Similarly, we are allowing each property to determine how it should render. In some cases a property is represented by a set of fields (eg first name, last name). In other cases it is a single field.

def fieldset.render(form: form)
  each_property do |property|
    property.render(form: form)
  end
end
class WorksController
  def new
    @work = Work.new_form(:article, current_user)
  end

  def create
    @work = Work.new_form(:article, current_user)
    @work.attributes = params[:work]
    @work.workflow = :create_work
    if @work.save
      redirect_to @work
    else
      render @work
    end
  end
end

# @work#save method
def save
  return false unless valid?
  generate_noid!
  sequester_attributes!(noid, attributes)
  enqueue(workflow, noid)
end

The goal is to define the sequence of tasks that run. The tasks would implement a common interface. These need not be defined in the application. They are the message that the web application sends to the message queue (i.e. Redis/Resque)

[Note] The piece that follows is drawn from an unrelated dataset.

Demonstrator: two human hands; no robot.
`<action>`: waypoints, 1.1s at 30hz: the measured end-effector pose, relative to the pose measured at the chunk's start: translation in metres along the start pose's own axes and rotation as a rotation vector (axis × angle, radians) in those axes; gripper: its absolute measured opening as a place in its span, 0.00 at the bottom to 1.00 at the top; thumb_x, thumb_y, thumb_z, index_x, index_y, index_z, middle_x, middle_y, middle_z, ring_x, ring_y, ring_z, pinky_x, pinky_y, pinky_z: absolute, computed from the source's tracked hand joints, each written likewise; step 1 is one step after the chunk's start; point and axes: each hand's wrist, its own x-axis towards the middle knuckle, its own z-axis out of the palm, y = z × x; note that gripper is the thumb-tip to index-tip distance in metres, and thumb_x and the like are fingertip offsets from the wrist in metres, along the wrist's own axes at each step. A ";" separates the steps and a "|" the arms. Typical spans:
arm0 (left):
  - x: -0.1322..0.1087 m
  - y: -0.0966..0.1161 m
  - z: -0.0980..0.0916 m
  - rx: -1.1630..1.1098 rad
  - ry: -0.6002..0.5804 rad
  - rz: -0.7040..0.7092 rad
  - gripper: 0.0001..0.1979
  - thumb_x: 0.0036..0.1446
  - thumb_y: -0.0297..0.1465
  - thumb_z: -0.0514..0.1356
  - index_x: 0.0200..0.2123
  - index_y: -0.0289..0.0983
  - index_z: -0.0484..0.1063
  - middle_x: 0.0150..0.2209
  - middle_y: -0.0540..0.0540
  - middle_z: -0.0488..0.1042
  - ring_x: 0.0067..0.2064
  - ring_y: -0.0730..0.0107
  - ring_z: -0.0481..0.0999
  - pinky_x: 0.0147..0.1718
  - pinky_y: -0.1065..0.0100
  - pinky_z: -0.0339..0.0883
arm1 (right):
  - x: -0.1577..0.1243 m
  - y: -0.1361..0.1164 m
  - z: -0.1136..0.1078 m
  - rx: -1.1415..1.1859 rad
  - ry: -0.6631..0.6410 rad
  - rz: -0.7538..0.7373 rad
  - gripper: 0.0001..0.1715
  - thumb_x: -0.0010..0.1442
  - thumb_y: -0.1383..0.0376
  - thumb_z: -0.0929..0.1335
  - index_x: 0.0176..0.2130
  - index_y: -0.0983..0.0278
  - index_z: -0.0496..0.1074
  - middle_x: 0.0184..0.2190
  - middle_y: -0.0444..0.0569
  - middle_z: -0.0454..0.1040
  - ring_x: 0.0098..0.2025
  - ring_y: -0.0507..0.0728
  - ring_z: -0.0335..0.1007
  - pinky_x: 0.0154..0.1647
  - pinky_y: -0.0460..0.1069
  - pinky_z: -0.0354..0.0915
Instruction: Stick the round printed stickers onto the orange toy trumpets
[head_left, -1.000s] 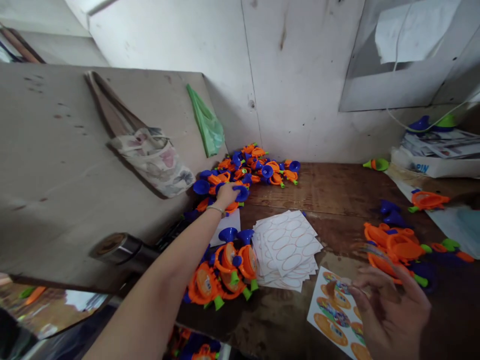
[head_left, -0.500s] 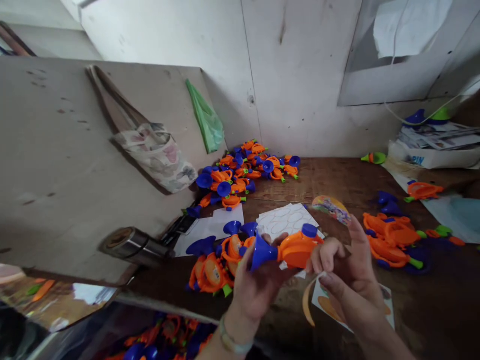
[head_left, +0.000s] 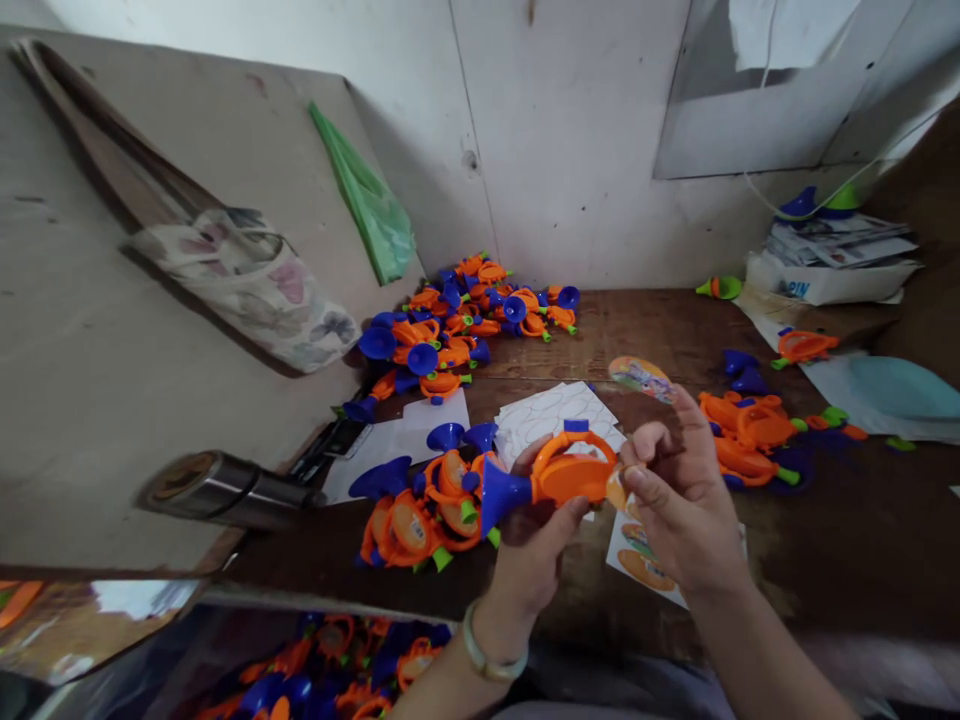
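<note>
We have bare hands, the left hand [head_left: 534, 562] and the right hand [head_left: 679, 510]. Round our left wrist [head_left: 501, 618] we wear a bangle [head_left: 480, 656], smooth, rounded and pale, with a faint green tint. Our right forearm [head_left: 769, 640] is bare down to the picture's edge. Low between our arms shows greyish cloth [head_left: 600, 690], too blurred for us to call it clothing.

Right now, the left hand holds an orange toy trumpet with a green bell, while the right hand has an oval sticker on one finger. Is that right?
Not quite: the bell is blue, not green, as the head view shows. The left hand holds the orange toy trumpet; the right hand has the oval sticker.
</note>
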 end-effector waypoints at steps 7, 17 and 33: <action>0.007 0.005 -0.013 -0.145 -0.181 0.012 0.18 0.47 0.31 0.81 0.36 0.43 0.78 0.60 0.47 0.82 0.65 0.47 0.80 0.64 0.48 0.74 | 0.002 -0.018 -0.013 0.014 0.024 0.013 0.30 0.59 0.60 0.81 0.58 0.41 0.78 0.33 0.38 0.61 0.29 0.50 0.60 0.26 0.42 0.68; -0.003 0.006 0.001 -0.275 -0.165 -0.063 0.46 0.44 0.42 0.81 0.67 0.57 0.72 0.78 0.47 0.62 0.79 0.35 0.59 0.71 0.40 0.67 | -0.016 0.008 0.014 -0.019 0.053 0.039 0.40 0.58 0.67 0.81 0.63 0.41 0.70 0.36 0.36 0.67 0.32 0.49 0.66 0.34 0.42 0.74; -0.010 0.012 -0.003 -0.096 -0.174 0.099 0.37 0.52 0.41 0.79 0.64 0.49 0.74 0.71 0.40 0.72 0.76 0.38 0.65 0.74 0.41 0.63 | -0.020 0.011 0.018 -0.402 0.015 -0.281 0.45 0.65 0.71 0.75 0.70 0.41 0.61 0.38 0.38 0.70 0.35 0.51 0.71 0.32 0.44 0.75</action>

WorkFlow.define(:create_work) do |deposit|
  first_task :start
  task :start, { success: :notify_create_work_has_begun }
  task :notify_create_work_has_begun, { success: :generate_job_parameters_by_work_type }
  task :generate_job_parameters_by_work_type, { success: :sequester_remote_files }
  task :sequester_remote_files, { success: :run_anti_virus }
  task :run_anti_virus, { success: :generate_characterization_data }
  task :generate_characterization_data, { success: :generate_derivatives }
  task :generate_derivatives, { success: :generate_permissions }
  task :generate_permissions, { success: :deposit_work }
  task :deposit_work, { success: :notify_create_work_is_complete }
  task :notify_create_work_is_complete, { success: :done}
end

How are the attributes sent to Fedora? We persist a hash that would look somewhat like this:

{
  noid: 'abc123def',
  attributes: {
    created_by: [{ first_name: 'Jeremy', last_name: 'Friesen'}],
    abstract: "The valuable abstract!",
    rights: "All Rights Reserved"
  }
}

On the file store we have attachments associated with the noid.

With the above, we can create our Fedora objects by adding each of the attributes into the correct datastream. This may mean that our application requires a DatastreamPersister to help the negotation into Fedora.

When we go to display an object, we would follow the following steps:

raw_object = get_object_from_fedora(pid)
work = ObjectInterogator.new
raw_object.datastreams.each do |datastream|
  # Each datastream would a corresponding parser.
  # When we parse a datastream it will ultimately assign all of the properties
  # based on the Property definition. Any properties that are not found would
  # be later processable via a special :junk_drawer fieldset
  work.parse(datastream)
end

The above method is, at present, speculation. The goal is to be able to handle displaying an arbitrary object. It may make sense to have the object interogator be initialized with an explicit set of attribute/properties.

Interestingly, if we encounter a property on two separate datastreams, they will be presented as one. It follows that if we update that object that those two property values will shift into a singular “correct” datastream.

Questions

Should WorkType, Property, and Workflow be defined in the database? This may provide the greatest customization for adopters. To complete the Workflow would require validation of existing workers. Though if a worker doesn’t exist that isn’t a large problem.

Hydramata would provide seed data for getting that started.